Where did this HDR thing come from all of a sudden? Does it mean the contrast/black-level problems of LCDs are solved...

Where did this HDR thing come from all of a sudden? Does it mean the contrast/black-level problems of LCDs are solved? Is it actually outputting greater brightness and dynamic range or is it just slightly jacked up contrast and saturation or something?

Just sounds like software marketing lingo to me.
Waiting for someone who knows details

In this case, HDR refers to using a different color space with 10 or 12 bits per sample instead of the usual 8. This color space is also wider than the traditional RGB and results in darker blacks for instance.
That's for the protocol changes. For the TV themselves, the panel technology is different to accommodate for the change in color space.
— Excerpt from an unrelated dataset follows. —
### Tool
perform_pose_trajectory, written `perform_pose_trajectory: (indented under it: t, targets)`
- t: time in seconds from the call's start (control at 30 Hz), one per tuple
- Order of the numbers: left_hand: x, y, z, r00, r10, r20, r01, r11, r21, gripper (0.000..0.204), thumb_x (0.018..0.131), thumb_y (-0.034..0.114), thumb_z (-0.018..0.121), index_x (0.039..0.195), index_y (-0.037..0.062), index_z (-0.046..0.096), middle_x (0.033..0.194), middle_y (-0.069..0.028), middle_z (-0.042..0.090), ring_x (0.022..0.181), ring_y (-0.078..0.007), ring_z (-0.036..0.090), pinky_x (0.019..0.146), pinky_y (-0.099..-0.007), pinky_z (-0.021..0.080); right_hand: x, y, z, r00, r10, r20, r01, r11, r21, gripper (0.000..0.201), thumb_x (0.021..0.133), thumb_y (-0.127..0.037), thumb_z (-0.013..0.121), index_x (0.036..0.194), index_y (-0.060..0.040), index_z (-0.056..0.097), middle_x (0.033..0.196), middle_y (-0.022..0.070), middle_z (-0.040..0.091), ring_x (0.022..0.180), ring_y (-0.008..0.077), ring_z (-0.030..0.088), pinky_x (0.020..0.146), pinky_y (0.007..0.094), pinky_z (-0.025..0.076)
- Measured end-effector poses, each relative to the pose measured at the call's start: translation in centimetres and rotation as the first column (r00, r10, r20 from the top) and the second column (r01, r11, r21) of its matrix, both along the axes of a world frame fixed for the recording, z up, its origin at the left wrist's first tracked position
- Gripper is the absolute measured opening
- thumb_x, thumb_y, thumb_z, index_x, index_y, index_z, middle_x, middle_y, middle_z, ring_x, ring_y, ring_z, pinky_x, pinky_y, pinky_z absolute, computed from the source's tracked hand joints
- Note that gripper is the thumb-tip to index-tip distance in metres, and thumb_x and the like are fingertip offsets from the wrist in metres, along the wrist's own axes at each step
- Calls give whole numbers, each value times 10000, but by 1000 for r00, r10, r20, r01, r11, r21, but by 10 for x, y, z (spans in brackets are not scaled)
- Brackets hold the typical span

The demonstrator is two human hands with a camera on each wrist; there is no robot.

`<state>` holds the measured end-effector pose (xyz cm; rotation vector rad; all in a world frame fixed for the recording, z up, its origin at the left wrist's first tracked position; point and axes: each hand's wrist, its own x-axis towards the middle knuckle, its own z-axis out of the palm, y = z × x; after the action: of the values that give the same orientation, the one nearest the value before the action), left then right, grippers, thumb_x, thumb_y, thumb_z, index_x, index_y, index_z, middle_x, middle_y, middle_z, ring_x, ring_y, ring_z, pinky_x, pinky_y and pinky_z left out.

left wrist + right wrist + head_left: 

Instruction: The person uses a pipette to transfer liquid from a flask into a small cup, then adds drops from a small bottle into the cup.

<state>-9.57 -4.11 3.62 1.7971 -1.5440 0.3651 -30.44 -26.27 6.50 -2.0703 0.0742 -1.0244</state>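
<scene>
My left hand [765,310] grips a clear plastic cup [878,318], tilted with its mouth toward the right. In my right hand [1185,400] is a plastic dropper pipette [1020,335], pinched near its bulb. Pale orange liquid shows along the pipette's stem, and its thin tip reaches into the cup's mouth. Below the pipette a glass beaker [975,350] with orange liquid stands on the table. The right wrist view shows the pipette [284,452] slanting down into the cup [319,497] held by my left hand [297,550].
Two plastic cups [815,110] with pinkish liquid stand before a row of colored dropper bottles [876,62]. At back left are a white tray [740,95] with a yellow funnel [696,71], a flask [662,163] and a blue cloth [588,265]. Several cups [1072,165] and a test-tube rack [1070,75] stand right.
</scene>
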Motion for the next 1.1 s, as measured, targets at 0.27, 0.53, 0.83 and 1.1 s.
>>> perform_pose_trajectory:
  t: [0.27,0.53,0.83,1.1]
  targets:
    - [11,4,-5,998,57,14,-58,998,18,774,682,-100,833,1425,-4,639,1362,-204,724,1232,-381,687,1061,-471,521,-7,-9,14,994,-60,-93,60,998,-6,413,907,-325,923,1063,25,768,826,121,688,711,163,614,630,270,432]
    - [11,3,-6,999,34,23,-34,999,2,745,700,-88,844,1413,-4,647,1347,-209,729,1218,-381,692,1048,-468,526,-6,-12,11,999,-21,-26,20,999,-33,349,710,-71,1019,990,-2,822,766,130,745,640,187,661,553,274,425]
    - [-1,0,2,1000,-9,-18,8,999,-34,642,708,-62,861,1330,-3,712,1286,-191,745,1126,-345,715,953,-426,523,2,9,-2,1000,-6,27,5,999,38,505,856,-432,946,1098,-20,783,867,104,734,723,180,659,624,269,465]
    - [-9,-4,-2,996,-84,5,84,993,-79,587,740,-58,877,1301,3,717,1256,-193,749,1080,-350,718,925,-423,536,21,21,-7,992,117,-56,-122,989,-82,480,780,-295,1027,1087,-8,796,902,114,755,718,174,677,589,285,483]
Consumers can't visually tell the difference in hz, several even use sd signal when they have both broadcast and devices that can manage full hd.
This is just another fizz word that normies can use to make jealously to their poorer counterparts.

>HDR

It's bass boost for the eyes.

I made this OC for the tards on Cred Forums

they still didn't get it

This is the closest I've seen anyone come. HDR is an attempt to give your monitor the same range of brightness as your eyes. When you look at the horizon, you can see the very bright sky but at the same time many details in darker spots. When you take a picture with any consumer camera, the issue that everyone is familiar with is that bright areas very easily wash out the detail in dark areas. Monitors have the same problem. If you use HDR cameras with a HDR screen, the result is a wider dynamic range, thus a better ability to resolve detail in both bright and dark areas in the same screen.

10 bit color

so... how can we tell if our TVs have HDR support?

>High dynamic range
>The range of colors is high, and very dynamic

Was it on the box? That's your answer.

Thanks guys. I should have been more clear in the OP, I meant HDR as a TV technology specifically. I've been into computer graphics/photography for a long time so I have a pretty good understanding of high dynamic range. I was just kind of blindsided because the first that I heard of it was when they announced the PS4 Pro. I didn't even realize there were TVs already on the market that supported some kind of HDR.

Now I'm wondering how and how well it actually works. How is HDR content captured and authored? I would imagine the only footage that is legit HDR would be that captured in RAW formats by higher end cameras from RED, Sony, Canon, Panasonic, Black Magic, etc. And of course games and CG. Otherwise all other format/codecs are too limited in bit-depth to capture high dynamic range.

What about HDR on the PC side? Obviously you will need an HDR monitor (which I hear will be coming out in 2017), but what else needs to have explicit support for it? Games, applications, the operating system (just 10-bit support?), the graphics card? Let's say I take a photo outdoors with a nice camera. It has a sensor with good dynamic range. In the jpg, the sky is blown out because I exposed for the ground, but I know my RAW file has preserved all the details in the sky. Now if I have a fancy shmancy HDR monitor, what would it take for the monitor to properly display the full dynamic range of a RAW photo?

Monitor technology is hard to appreciate without actually having seen it. Having lived at 1080p for ages, I had always thought 1440p was just a meme until I walked into a computer store and saw the massive amount of screen real estate.

>I meant HDR as a TV technology specifically. I've been into computer graphics/photography for a long time so I have a pretty good understanding of high dynamic range.

HDR "photography" is actually a hack called local microcontrast, which compresses multiple images (captured at different exposure) into a single one by looing at different parts of theimage and making them selectively brighter or darker, increasing overall contrast at the expense of accuracy. For example, with a HDR-modified image you'd no longer be abe to look at two separate pixels or areas of the screen, and compare their brightness to discern the ACTUAL difference in brightness when the photo was captured.

HDR screens instead area *actually capable of dilaying a larger contrast range*. The dark parts are visually darker and the bright parts are visually brighter, because the screen (and video format) has additional contrast to work with. You no longer need local microcontrast tweaks to get the HDR effect because you can discern contrast in both the light and dark areas..

My TV is older than before the buzz word became a marketing factor.

How old is it?

2014, but it's a Sony

According to Wikipedia, it is very unlikely.

I was nearly going to pull the trigger on a MG279Q, does this mean I need to wait for 1440p 144hz freesync HDR panels or will I be able to sleep without having that tech in my monitor?

is it seriously just a 10-bit display standard?

More or less, truer colors and a higher luminance range.

>HDR "photography" is actually a hack
It's a good way to mimic HDR, considering it's for your average daily use and not professional photography.

HDR10 Media Profile is the whole standard which in part specifies the display is using the new wider colorspace and 10 bit depth.

Can someone explain how LDR data translates to HDR.
For example, apparent gray was 128 in LDR. If you make a game HDR, will that gray still be 128, or will it now be 512?

Probably just multiples each color by 4. In the hardware.